4D printing technology has the potential to change the current business environment. Future advancement of this mechanism depends and remains focused on a variety of capabilities. For example, the current process that allows 4D printed structure to expand when exposed to water and when the structure is allowed to dry, it tends to unfold and regain its original shape.

The self-changing ability of material leads to a range of applications in various industries. It is essential for any business to reduce manufacturing costs and increase profit to stay in a fiercely competitive environment.

The concept of 4D printing technology along with 3D printing provides a platform for new business ideas that can adapt and compete for the current market trend by lowering capital requirement, time-efficient, less space for holding inventory, and increasing efficiency of the business.

4D printing promotes maintaining a sustainable environment as the self-transforming capability of the 4D printed item allows after use disposition, changing back to the original shape.

Application Areas - 

1. Medical Research

There have been successful implants of those 4D printed structures, which needs to be biocompatible with the patient’s immune system and able to adapt the external surrounding tissues within the body.
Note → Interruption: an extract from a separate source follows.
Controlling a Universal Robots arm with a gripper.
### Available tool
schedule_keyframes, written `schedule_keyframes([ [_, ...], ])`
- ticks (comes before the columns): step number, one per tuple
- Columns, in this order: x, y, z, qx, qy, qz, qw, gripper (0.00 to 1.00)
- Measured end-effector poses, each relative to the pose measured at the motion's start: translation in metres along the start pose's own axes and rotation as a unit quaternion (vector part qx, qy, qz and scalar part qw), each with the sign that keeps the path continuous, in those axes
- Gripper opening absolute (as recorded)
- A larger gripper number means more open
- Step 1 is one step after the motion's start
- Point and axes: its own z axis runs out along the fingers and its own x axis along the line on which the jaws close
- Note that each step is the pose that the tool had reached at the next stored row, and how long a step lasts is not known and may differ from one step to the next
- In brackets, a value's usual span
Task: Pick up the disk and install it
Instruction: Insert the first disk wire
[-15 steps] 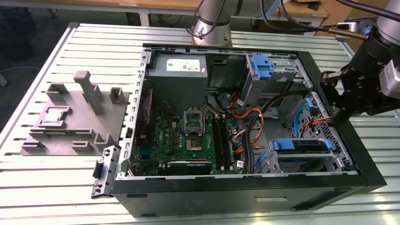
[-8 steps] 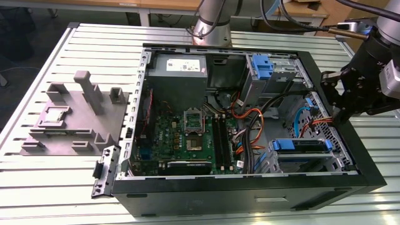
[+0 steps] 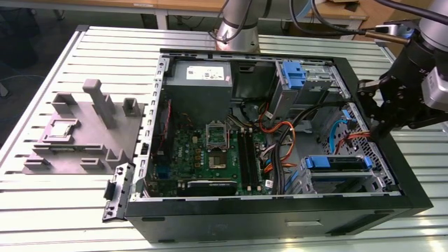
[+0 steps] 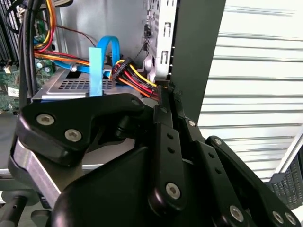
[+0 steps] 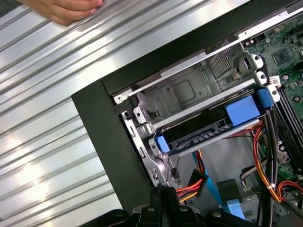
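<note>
**Desk**, ribbed silver metal [image 3: 56,210]: one. It carries everything listed.

**Computer case**, black, open-sided tower lying flat [image 3: 280,220]: one, the landmark here.

**Fixture**, grey moulded plastic with upright posts [image 3: 84,131]: one, just outside the case at the exterior view's left.

**Pincer**, black, linked fingers [image 3: 381,131]: one. It hangs over the case's wall at the exterior view's right, jaws closed together on nothing.

**Disk**, silver-grey flat drive with bright blue side rails [image 5: 199,135]: one. It lies in the metal drive bay in a corner inside the case, apart from the pincer.

**Bracket**, tall blue plastic, no drive in it [image 3: 294,73]: one, in the case's far bay.

**Hand**, a person's [image 5: 66,9]: one, resting on the desk outside the case.

Step, as judged: the disk looks placed in its bay. Finishing calls for it to be fully seated, clear of the orange cables.
</note>
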Motion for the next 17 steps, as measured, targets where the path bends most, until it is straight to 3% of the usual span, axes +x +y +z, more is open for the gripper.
schedule_keyframes([
  [4,-0.0037,0.0019,-0.0005,-0.0002,0.0001,0.001,1.0000,0.16],
  [7,-0.0038,0.0018,-0.0005,-0.0031,0.0013,0.025,0.9997,0.16],
  [10,-0.0039,0.0018,-0.0005,-0.0065,0.0028,0.053,0.9986,0.16],
  [14,-0.0040,0.0019,-0.0004,-0.0106,0.0045,0.085,0.9963,0.16],
  [17,-0.0114,0.0055,-0.0016,-0.0112,0.0047,0.090,0.9958,0.16],
])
Most likely, the upcoming future of 4D printing technology will include all types of implants and reconstructive surgery. Beyond helping patients with respiratory issues, researchers are exploring their use to correct human skeletal deformation such as facial reconstruction, rebuilding ears.
2. Aeronautics and Robotics

Designing roots requires the ability to develop responsive and highly sensitive parts. 4D printing will allow those machinery far more advanced adaptive and dynamic ability to perform complex tasks effectively. A team of researchers at MIT and Harvard University developed origami robots, which are reconfigurable robots capable of folding themselves into arbitrary shapes and crawling away. The prototype robot was made up of printable parts entirely. (Hardesty, 2014)

3. Military applications

As technology allows the materials to change its shape, military equipment, cars, and fabrics could enable them to alter its camouflage. Military advancements with 4D printing technology would develop coating material in an automobile that changes its structure to cope with the humid environment and corrosion. Similarly, the transformation of tires depending upon road and weather conditions.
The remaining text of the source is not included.